- EXERCISE DIRECTIONS: Retype exactly what appears below from the line containing "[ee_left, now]" down to the line containing "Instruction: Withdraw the", keeping both end lines. Do not include pictures.

== GIVEN MATERIAL

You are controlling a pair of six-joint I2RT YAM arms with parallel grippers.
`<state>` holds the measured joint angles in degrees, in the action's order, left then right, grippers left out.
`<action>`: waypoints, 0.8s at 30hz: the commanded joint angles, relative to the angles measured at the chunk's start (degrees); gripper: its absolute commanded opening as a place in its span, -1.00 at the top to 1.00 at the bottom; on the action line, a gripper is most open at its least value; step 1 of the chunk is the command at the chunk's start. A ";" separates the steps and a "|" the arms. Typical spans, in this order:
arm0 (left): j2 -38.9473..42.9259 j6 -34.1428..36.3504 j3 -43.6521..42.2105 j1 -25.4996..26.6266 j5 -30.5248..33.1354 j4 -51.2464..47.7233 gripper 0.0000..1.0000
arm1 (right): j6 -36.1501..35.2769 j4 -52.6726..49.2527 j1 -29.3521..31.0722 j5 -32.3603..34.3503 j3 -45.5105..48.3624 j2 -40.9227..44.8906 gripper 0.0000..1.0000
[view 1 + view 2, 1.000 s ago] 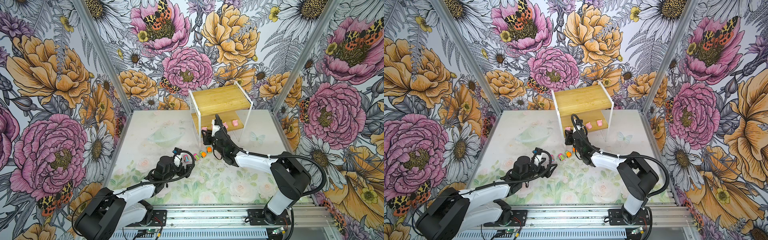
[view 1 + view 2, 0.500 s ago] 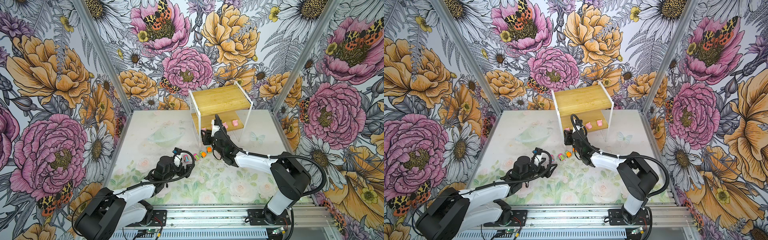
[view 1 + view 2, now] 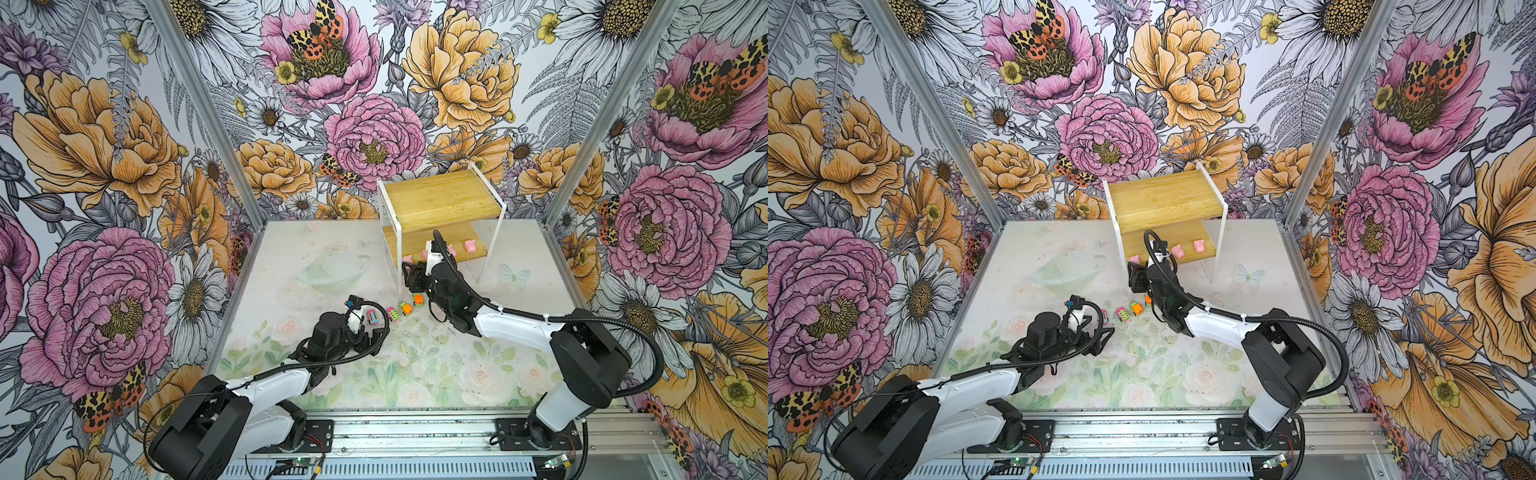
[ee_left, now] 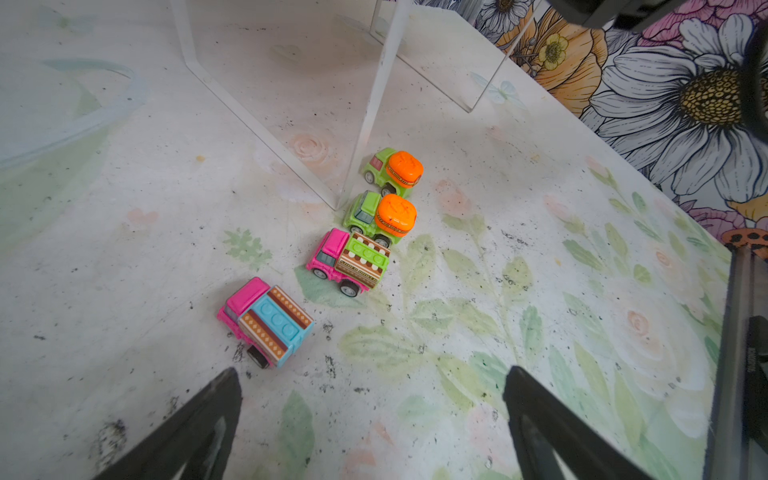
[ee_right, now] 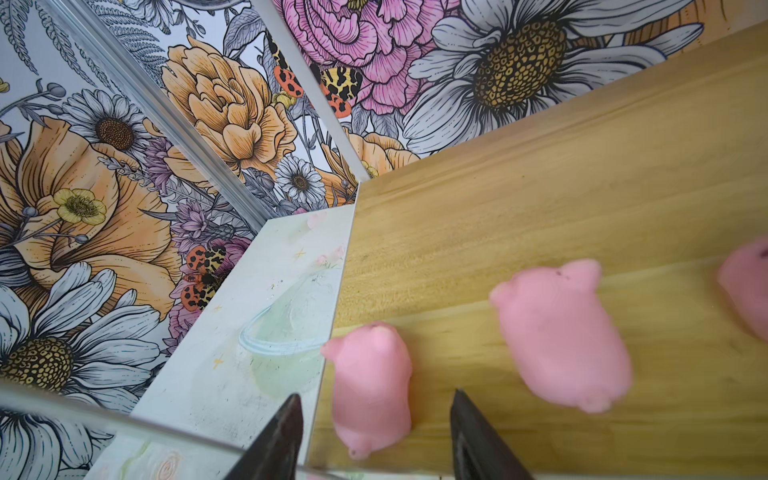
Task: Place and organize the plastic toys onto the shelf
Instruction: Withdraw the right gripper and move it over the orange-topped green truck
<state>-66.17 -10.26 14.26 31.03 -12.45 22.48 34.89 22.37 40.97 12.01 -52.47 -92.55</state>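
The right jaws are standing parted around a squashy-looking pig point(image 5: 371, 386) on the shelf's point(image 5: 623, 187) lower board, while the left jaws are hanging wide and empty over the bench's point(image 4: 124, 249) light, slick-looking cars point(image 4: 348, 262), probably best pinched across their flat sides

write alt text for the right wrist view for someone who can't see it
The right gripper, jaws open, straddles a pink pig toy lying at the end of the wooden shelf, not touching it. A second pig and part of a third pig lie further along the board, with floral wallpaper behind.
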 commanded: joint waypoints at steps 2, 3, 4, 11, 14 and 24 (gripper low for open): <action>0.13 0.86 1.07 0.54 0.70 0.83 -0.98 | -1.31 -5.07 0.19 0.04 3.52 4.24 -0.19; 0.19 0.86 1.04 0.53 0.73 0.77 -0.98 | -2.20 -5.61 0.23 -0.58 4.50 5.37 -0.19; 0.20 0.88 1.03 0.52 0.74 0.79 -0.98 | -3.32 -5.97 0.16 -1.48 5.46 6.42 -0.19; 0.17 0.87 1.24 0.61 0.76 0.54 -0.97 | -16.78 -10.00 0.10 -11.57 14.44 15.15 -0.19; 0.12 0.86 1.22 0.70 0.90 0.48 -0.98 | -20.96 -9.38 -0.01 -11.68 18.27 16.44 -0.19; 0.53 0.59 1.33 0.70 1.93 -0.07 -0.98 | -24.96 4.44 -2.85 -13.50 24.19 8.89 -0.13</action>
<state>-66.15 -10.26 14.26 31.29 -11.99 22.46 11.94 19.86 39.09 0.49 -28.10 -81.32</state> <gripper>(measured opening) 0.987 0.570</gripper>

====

- RESULT FOR THIS TASK:
[ee_left, now] 
[ee_right, now] 
Task: Place and organize the plastic toys onto the shelf
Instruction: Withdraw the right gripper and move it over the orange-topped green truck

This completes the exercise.